Perché Gorizia è chiusa. Storia di una città che ha imparato a difendersi

Chi arriva a Gorizia per la prima volta – e guarda oltre la patina di quiete ordinata, i palazzi severi e la bellezza discreta – spesso percepisce qualcosa di strano. Un silenzio che non è solo urbanistico, ma quasi esistenziale. Un senso di chiusura, non solo fisica, ma mentale. Come se la città si fosse ritirata in se stessa, come una casa che ha tirato le tende e vive nel ricordo.

E chi qui ci vive da sempre, o ci è tornato dopo anni, lo sa bene: Gorizia fatica ad aprirsi. Alle novità, ai cambiamenti, alle persone. Perché? Forse perché è stata ferita troppe volte.

Ha vissuto, nel giro di pochi decenni, più traumi di quanti una città possa normalmente sostenere. Nel 1915, la guerra dell’Isonzo la travolge come un fiume in piena. La sesta battaglia la consegna all’Italia, ma la città è distrutta, svuotata, devastata. Poi arriva l’italianizzazione forzata del Ventennio fascista, che cerca di cancellare la sua anima slava e mitteleuropea, imponendo lingua e identità dall’alto.

Nel 1943, dopo l’armistizio, sono i tedeschi a occuparla. E infine, nell’aprile del 1945, i partigiani jugoslavi entrano in città, ma il loro arrivo non segna una vera liberazione: apre invece una fase di ambiguità, paura, esodo. La "linea Morgan", il confine provvisorio tra la Zona A (occidentale, italiana) e la Zona B (orientale, jugoslava), taglia in due il suo territorio. Poi arriva il Trattato di Parigi del 1947, che sancisce la perdita di gran parte del contado, affidato alla Jugoslavia. Sul lato orientale nasce Nova Gorica. A Gorizia rimane una metà amputata.

Un muro – reale, concreto – separa la città da se stessa. Le strade che un tempo portavano in periferia finiscono in un reticolato di filo spinato. Le famiglie si parlano da un lato all’altro della rete. La Piazza della Transalpina, un tempo snodo vivo, diventa simbolo dell’assurdo: un marciapiede diviso in due, un confine nel mezzo.

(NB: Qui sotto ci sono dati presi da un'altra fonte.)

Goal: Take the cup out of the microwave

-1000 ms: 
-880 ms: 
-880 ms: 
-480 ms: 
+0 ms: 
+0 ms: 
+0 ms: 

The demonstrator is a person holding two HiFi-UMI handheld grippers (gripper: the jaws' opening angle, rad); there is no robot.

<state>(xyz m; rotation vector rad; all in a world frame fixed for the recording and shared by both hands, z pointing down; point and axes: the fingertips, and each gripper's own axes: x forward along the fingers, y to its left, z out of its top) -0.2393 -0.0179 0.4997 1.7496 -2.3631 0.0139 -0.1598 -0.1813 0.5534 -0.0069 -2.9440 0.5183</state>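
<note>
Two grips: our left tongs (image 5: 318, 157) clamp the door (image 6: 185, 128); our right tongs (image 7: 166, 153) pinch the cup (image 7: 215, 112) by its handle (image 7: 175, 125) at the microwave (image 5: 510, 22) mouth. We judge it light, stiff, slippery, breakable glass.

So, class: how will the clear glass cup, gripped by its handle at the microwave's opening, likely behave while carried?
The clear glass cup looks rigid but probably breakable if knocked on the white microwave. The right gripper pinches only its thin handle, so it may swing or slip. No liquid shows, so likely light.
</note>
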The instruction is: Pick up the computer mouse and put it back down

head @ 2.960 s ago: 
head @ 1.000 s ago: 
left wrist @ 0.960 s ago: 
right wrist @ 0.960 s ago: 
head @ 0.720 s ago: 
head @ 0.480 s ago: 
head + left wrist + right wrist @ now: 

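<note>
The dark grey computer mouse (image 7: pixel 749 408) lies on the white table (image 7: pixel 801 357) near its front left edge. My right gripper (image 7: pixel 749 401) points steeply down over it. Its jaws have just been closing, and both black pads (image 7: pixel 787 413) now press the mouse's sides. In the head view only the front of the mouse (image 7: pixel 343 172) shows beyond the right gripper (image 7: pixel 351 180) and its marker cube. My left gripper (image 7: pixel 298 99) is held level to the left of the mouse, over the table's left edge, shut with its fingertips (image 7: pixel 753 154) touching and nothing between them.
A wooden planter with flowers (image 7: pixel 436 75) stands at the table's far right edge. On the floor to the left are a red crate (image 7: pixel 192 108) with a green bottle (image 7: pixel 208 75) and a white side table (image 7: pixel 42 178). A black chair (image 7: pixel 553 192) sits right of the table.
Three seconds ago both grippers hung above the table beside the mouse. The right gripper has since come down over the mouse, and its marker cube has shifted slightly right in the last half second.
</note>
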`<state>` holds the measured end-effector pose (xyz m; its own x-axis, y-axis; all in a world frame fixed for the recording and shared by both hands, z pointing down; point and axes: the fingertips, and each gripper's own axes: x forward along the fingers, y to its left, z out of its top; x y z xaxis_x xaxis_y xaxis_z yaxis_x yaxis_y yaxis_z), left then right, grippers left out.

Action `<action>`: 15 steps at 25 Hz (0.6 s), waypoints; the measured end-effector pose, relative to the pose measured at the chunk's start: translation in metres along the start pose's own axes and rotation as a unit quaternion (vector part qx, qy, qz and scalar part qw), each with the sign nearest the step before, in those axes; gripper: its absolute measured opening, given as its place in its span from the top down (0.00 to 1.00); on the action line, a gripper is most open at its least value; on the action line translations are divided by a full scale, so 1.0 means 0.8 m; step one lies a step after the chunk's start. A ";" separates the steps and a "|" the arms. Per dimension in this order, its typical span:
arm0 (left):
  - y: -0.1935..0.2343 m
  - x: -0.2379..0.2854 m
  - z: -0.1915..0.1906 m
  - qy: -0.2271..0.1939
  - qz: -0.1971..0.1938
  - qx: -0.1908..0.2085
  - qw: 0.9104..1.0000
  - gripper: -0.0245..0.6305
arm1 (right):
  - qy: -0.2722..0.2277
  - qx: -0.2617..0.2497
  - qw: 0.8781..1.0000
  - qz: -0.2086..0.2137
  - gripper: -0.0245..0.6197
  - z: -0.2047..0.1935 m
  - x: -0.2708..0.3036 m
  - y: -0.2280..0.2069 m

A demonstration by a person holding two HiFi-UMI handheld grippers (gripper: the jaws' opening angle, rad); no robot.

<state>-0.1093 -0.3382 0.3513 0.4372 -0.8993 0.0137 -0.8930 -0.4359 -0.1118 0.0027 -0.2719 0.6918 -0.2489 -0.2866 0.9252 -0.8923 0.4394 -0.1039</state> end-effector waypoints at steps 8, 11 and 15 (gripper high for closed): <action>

Così Gorizia impara a chiudersi. Non per snobismo, ma per sopravvivenza. Ogni trauma rafforza la sua corazza. Ogni perdita la spinge a difendersi di più. Il boom economico passa da altre parti. Le caserme, per un po’, portano movimento. Poi anche quelle vengono dismesse. I negozi chiudono. I giovani partono. E la città, sempre più ripiegata su se stessa, si aggrappa alla memoria.

La chiusura di Gorizia non è rifiuto. È un modo per non crollare. È l’effetto di una storia spezzata, fatta di cesure. È la stanchezza di chi ha cambiato confine più volte di quanto abbia cambiato sindaco. È l’identità complessa, friulana, slovena, italiana "di ritorno", e mitteleuropea in sottofondo, che fatica a trovare un racconto condiviso.

Eppure oggi qualcosa si muove. La città si risveglia piano, come dopo un lungo letargo. GO!2025 può essere una grande occasione, ma solo se sappiamo viverla non come un evento da esibire, bensì come un percorso da costruire. Serve il coraggio di riconoscersi per quello che si è, con tutte le fragilità e la bellezza che ci portiamo addosso. Serve smettere di guardare con sospetto chi arriva, e iniziare a guardarci allo specchio con onestà.

Perché la verità è che Gorizia non è chiusa. È solo in attesa. In attesa di chi sappia bussare con rispetto. Di una voce che sappia raccontarla senza tradirla. E di uno sguardo capace di vedere non solo ciò che manca, ma tutto quello che ancora può rinascere.